Pomimo, że to Sanderson w zupełnie innym wydaniu, niż ten ze świata Cosmere, muszę przyznać, że nadal jestem pod ogromnym wrażeniem wyobraźni autora. ten pomysł z halucynacjami, które nie dość, że są specjalistami w danej dziedzinie, obarczonymi pewnymi problemami psychicznymi, to jeszcze posiadają całkiem odmienne, ale doskonale ukształtowane osobowości. Bardzo je polubiłam. tym bardziej, że Stephen to tak naprawdę bardzo samotny człowiek. Z "normalnych" ludzi w zasadzie jedynym jego przyjacielem jest kamerdyner Wilson - pierwszorzędna postać, choć trochę mało rozbudowana. Ciekawe czy Sanderson napisze jakieś kontynuacje Legionu. Książka ma potencjał, który jeszcze można wykorzystać, jak wątek Sandry czy Rahula. 

Legion potwierdził moje zdanie o autorze - Sanderson jest świetnym pisarzem o niesamowitej wyobraźni i dobrym stylu, po którego mogę sięgać w ciemno. Na dodatek wydanie jest cudne! Grafika Dark Crayon jest cudowna i znakomicie oddaje treść książki - można bez problemu się domyślić, które aspekty zostały pokazane na okładce :) Polecam!

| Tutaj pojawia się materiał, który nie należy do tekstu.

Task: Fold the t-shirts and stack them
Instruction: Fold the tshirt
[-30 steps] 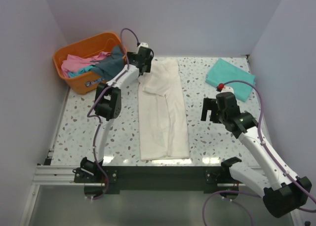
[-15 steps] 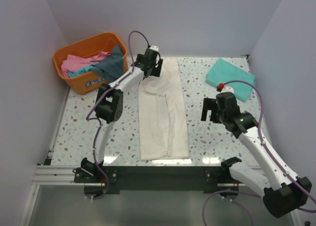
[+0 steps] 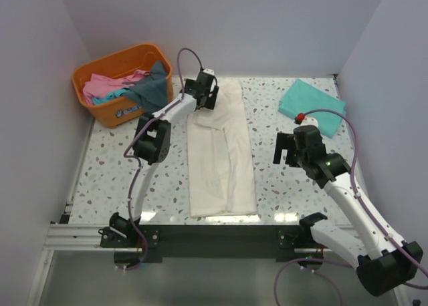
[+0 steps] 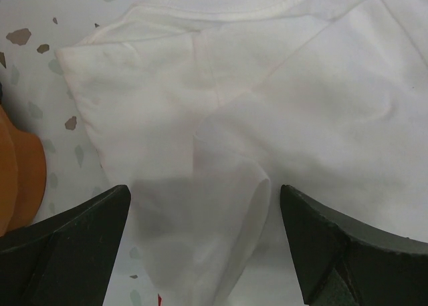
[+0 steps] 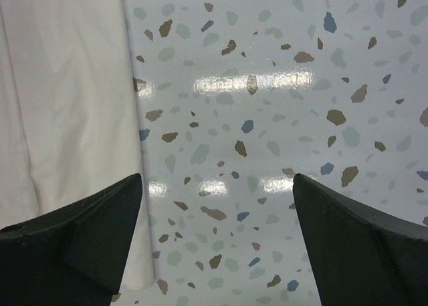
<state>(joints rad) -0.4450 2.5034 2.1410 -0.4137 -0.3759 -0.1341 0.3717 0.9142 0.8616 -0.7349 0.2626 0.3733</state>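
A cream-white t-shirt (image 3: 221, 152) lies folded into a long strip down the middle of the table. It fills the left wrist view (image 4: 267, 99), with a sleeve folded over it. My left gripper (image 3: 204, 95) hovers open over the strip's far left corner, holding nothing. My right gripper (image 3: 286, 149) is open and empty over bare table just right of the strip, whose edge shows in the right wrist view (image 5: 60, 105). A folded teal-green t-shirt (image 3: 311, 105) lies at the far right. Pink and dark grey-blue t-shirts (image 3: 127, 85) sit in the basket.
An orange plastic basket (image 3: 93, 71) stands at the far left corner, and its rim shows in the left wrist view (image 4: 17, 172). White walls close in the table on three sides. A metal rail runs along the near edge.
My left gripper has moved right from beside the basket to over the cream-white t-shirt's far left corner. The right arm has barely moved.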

Tytuł: Legion (Legion & Legion: Skin Deep)
Autor: Brandon Sanderson
Strony: 206
Wydawnictwo: Mag
Źródło: wygrana u Wiedźmy :)

wtorek, 11 lipca 2017

Zagubiony autobus - John Steinbeck

Cześć!

Ale mnie tu dawno nie było :) W tym czasie kontynuowałam znajomość z wujaszkiem Johnem. Bardzo lubię tego autora, choć pierwsze zetknięcie z nim nie zachwyciło mnie. Za to drugie już tak i od tej pory od czasu do czasu sięgam po jakąś perełkę Steinbecka. Tym razem padło na Zagubiony autobus.
Źródło: Lubimy Czytać

Fabuła skupia się wokół dosłownie kilku osób podróżujących autobusem w różnych celach. Kierowcą jest pół-Meksykanin, pół-Irlandczyk Juan, zaś jego żona prowadzi restaurację. O ile Juan sprawia sympatyczne wrażenie, o tyle Alice jest raczej antypatyczna. Pomimo, że mężczyzna też nie jest święty, to jednak da się lubić. Państwo Chicoy zatrudniają kelnerkę Normę oraz pomocnika w warsztacie zwanego (nie bez powodu) Pryszczem. Pasażerowie to zaś zbieranina różnych osobowości - rodzina wyjeżdżająca na wakacje do Meksyku, na pozór idealna; akwizytor firmy wyrabiającej dziwne i śmieszne gadżety, wiecznie narzekający i wszystko czarnowidzący staruszek oraz piękna, tajemnicza kobieta o podejrzanym zawodzie. Razem tworzą różnorodną mieszankę charakterów. Zostaną one wypróbowane, gdy podczas podróży napotkają niespodziewane problemy.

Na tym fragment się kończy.